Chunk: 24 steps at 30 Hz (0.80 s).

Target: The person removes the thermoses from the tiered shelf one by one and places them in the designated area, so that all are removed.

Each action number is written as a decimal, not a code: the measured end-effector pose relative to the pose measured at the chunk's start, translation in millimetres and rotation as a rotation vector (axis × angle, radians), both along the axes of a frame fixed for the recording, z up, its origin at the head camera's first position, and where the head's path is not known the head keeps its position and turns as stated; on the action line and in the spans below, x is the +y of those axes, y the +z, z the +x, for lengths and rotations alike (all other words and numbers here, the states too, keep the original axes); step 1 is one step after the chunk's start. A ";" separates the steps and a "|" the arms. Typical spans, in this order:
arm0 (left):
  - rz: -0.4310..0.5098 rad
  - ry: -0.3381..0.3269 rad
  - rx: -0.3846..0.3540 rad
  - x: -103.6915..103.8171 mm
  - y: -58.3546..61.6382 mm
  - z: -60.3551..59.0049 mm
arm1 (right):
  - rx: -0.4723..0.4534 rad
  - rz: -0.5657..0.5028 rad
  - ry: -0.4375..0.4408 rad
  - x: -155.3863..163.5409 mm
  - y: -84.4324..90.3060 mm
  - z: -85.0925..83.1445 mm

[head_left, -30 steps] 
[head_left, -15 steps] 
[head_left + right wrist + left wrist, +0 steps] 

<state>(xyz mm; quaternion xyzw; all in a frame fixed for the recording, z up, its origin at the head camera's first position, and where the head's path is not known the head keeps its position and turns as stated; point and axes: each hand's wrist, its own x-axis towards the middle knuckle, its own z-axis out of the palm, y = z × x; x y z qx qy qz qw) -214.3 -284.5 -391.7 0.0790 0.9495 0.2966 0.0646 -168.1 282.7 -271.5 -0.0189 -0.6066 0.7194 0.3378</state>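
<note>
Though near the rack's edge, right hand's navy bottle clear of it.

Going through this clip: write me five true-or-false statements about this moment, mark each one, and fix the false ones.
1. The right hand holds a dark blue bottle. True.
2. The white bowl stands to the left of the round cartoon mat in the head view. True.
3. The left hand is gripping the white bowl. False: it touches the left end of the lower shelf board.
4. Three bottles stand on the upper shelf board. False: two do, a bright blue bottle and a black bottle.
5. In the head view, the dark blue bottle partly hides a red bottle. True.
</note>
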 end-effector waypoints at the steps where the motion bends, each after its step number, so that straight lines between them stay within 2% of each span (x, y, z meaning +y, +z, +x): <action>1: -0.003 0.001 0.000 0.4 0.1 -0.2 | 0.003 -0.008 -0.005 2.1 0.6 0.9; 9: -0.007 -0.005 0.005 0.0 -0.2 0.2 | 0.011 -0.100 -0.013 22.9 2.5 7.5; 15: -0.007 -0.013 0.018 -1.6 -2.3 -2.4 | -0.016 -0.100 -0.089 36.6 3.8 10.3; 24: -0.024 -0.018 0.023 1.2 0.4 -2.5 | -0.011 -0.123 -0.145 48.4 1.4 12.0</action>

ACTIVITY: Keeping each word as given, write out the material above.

EXPECTED ANSWER:
Chunk: 24 steps at 30 Hz (0.80 s).

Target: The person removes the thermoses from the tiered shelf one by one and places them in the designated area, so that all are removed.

Each action number is written as a decimal, not a code: the measured end-effector pose relative to the pose measured at the chunk's start, translation in millimetres and rotation as a rotation vector (axis × angle, radians), both along the axes of a frame fixed for the recording, z up, its origin at the head camera's first position, and where the head's path is not known the head keeps its position and turns as stated; on the action line and in the spans below, x is the +y of those axes, y the +z, z the +x, for lengths and rotations alike (all other words and numbers here, the states too, keep the original axes); step 1 is one step after the chunk's start. A ";" separates the steps and a "|" the arms. Typical spans, in this order:
arm0 (left):
  - rz: -0.4310..0.5098 rad
  - ry: -0.3381..0.3269 rad
  - rx: -0.3846..0.3540 rad
  - x: -103.6915..103.8171 mm
  - y: -58.3546..61.6382 mm
  - z: -60.3551..59.0049 mm
arm1 (right):
  - rx: -0.4723..0.4534 rad
  - rz: -0.5657..0.5028 rad
  - ry: -0.4375..0.4408 rad
  - x: -155.3863..163.5409 mm
  - y: -84.4324..90.3060 mm
  - z: -85.0925..83.1445 mm

[head_left, -30 steps] 
[head_left, -15 steps] 
[head_left + right wrist + left wrist, +0 steps] 

<state>(xyz mm; quaternion xyzw; all in a frame fixed for the recording, z up, its origin at the head camera's first position, and where the head's path is not known the head keeps its position and turns as stated; point and axes: each hand's wrist, its own x-axis towards the middle knuckle, its own z-axis out of the palm, y = z × x; x y z qx qy qz qw) -214.3 -284.5 -391.7 0.0790 0.9495 0.2966 0.0646 -168.1 282.7 -271.5 -0.0189 -0.6066 0.7194 0.3378</state>
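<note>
Though near the rack's edge, right hand's navy bottle clear of it.

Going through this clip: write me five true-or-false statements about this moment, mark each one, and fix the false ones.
1. The right hand holds a dark blue bottle. True.
2. The white bowl stands to the left of the round cartoon mat in the head view. True.
3. The left hand is gripping the white bowl. False: it touches the left end of the lower shelf board.
4. Three bottles stand on the upper shelf board. False: two do, a bright blue bottle and a black bottle.
5. In the head view, the dark blue bottle partly hides a red bottle. True.
</note>
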 end-effector waypoints at the steps where the motion bends, each after its step number, so that straight lines between them stay within 2% of each span (x, y, z meaning +y, +z, +x): <action>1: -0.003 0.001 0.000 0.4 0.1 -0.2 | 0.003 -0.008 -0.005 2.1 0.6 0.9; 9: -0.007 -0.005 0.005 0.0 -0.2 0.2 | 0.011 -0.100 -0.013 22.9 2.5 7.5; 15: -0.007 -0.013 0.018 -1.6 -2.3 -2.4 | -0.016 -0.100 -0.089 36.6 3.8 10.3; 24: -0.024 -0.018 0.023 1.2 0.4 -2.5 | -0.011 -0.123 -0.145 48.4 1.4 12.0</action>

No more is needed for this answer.